El papel de las intervenciones públicas y de los lazos entre trabajadores.
Como durante las huelgas de 2009 y 2014, los carteros y las carteras de los Hauts-de-Seine (departamento del 92) han demostrado que no conocen las “fronteras”. Así pues, la visita a la oficina de París 15, un poco antes de la distribución de la propaganda electoral, ha demostrado que las intervenciones públicas en el centro de trabajo pueden dar confianza en la fuerza que representan los carteros, lo cual ha permitido salir del aislamiento en el que la dirección quería que permaneciéramos y en el cual algunos sindicalistas se dejan encerrar. Esos lazos son una verdadera válvula de escape. Demuestran que los asalariados no están solos replanteándose algunos problemas, y en este caso, que en función de la correlación de fuerzas, Correos (La Poste) aplica las directivas de manera totalmente diferente. En los Hauts-de-Seine, por ejemplo, por miedo a una extensión, el reparto de la propaganda electoral ha sido remunerado, mientras que en París, los carteros tuvieron que repartirla gratuitamente.

Una de las particularidades de esta huelga, es la forma que ha tomado la política de extensión, yendo hasta a Saint-Germain-en-Laye en las Yvelines. De nuevo ahí, la clave fue una intervención pública común entre SUD del 92 y CGT del 78 en esa oficina que acababa de padecer una reorganización extremadamente violenta. Es la primera vez que una huelga entre diferentes oficinas, en dos departamentos y con dos sindicatos diferentes, es llevada a cabo de manera tan conjunta. Hemos pasado de la simples acciones de coordinación o las simples declaraciones puntuales, para explorar la posibilidad de una dirección común, a pesar de la distancia. Durante esos 11 días de huelga en Saint-Germain, esto se escenificó mediante la presencia de huelguistas de Neuilly para ayudar a los compañeros de los Yvelines a dejar de trabajar, pero también mediante la celebración de al menos dos verdaderas Asambleas Generales de trabajadores conjuntas (una en las Yvelines y otra en los Hauts-de-Seine) o mediante la organización de una primera fiesta de apoyo en la que participaron, aunque de manera un poco limitada, carteros de los dos departamentos.

Otra particularidad: los huelguistas han logrado contrarrestar de manera gradual a favor suyo la contratación de carteros cuyo objetivo era romper la huelga de Neuilly. La política llevada a cabo en dirección a esos trabajadores, durante las intervenciones públicas en pleno centro de trabajo, ha acabado por dar sus frutos. Pasaron de un desinterés total, a empezar a escuchar de manera educada hasta acabar participando en las Asambleas Generales cuando se retomó el trabajo el pasado 20 de enero.

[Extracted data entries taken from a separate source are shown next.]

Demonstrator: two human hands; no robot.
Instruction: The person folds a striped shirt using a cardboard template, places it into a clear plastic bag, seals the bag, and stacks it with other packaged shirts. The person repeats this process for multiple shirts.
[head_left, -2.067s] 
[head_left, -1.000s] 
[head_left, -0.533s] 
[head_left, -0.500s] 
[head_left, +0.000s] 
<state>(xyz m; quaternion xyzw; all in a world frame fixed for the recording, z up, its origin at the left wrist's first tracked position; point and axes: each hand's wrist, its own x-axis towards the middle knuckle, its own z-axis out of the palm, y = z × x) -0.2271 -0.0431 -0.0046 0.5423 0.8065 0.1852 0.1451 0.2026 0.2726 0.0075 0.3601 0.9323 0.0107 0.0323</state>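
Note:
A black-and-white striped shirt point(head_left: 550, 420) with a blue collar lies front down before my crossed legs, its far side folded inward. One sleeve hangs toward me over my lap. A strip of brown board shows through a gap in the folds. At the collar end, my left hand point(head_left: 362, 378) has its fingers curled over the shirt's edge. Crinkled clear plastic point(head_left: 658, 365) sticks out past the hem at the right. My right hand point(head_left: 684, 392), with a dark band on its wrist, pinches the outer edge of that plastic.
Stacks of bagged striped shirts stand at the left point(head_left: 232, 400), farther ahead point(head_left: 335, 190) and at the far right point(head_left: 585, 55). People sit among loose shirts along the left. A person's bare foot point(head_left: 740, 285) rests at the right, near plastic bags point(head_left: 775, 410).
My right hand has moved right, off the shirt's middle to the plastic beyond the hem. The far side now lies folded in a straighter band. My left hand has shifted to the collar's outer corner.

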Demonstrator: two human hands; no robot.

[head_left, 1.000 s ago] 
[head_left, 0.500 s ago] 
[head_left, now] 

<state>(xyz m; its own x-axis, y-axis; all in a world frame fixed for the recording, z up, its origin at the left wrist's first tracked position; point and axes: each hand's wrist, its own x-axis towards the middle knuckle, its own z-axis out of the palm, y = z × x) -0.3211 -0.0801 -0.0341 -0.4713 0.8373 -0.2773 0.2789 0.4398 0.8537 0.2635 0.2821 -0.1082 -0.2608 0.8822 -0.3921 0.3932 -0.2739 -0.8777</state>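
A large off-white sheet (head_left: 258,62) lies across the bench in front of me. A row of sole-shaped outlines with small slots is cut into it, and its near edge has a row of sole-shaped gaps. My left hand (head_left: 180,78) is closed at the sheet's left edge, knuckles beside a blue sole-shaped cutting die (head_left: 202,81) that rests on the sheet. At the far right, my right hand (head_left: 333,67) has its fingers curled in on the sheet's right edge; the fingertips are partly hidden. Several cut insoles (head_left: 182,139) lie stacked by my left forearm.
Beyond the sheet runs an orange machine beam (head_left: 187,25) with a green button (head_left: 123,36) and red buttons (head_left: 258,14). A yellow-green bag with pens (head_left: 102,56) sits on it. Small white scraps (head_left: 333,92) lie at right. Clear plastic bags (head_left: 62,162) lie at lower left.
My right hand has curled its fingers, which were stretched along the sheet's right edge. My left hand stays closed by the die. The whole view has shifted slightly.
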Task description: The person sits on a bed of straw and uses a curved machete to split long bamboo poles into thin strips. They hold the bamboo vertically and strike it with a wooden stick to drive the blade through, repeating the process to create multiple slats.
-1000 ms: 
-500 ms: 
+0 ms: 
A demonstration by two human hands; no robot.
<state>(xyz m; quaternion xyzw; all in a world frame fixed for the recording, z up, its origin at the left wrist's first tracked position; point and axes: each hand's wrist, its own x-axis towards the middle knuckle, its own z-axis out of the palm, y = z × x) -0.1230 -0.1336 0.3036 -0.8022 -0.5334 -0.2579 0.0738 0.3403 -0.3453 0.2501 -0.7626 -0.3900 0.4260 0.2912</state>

Una estrategia que ha permitido ganar.
Al final, esa estrategia ha permitido conseguir una victoria muy clara para los carteros de Neuilly. Los desplazamientos forzosos han sido anulados, dos repartos suplementarios han sido aprobados, el lunes es el único día de auto sustitución, la tarea de clasificación suplementaria de cartas  ha sido retirada, un sábado de cada dos se mantiene. La dirección incluso ha dado marcha atrás en el despido de un compañero que tuvo problemas con su jefe de equipo. Hemos por tanto conseguido hacer la demostración de que la lucha sirve para algo, pero sobretodo, de que una orientación “lucha de clases” en las huelgas (caja de resistencia, Asambleas Generales diarias, comités de huelga, extensión y convergencia, rechazo de las supresiones de empleos…) permite alcanzar victorias.

(1) Gaël Quirante, secretario departamental del sindicato SUD Poste 92.
(2) La direccion decia que habia dias fuertes y otros flojos en terminos de tráfico de correo. Eso les lleva a imaginar una organización del trabajo que permite asumir la misma carga de trabajo con menos carteros pero con el mismo salario practicando la auto sustitución.
(3) El cartero clasifica toda la semana el correo correspondiente a las jornadas de auto sustitución.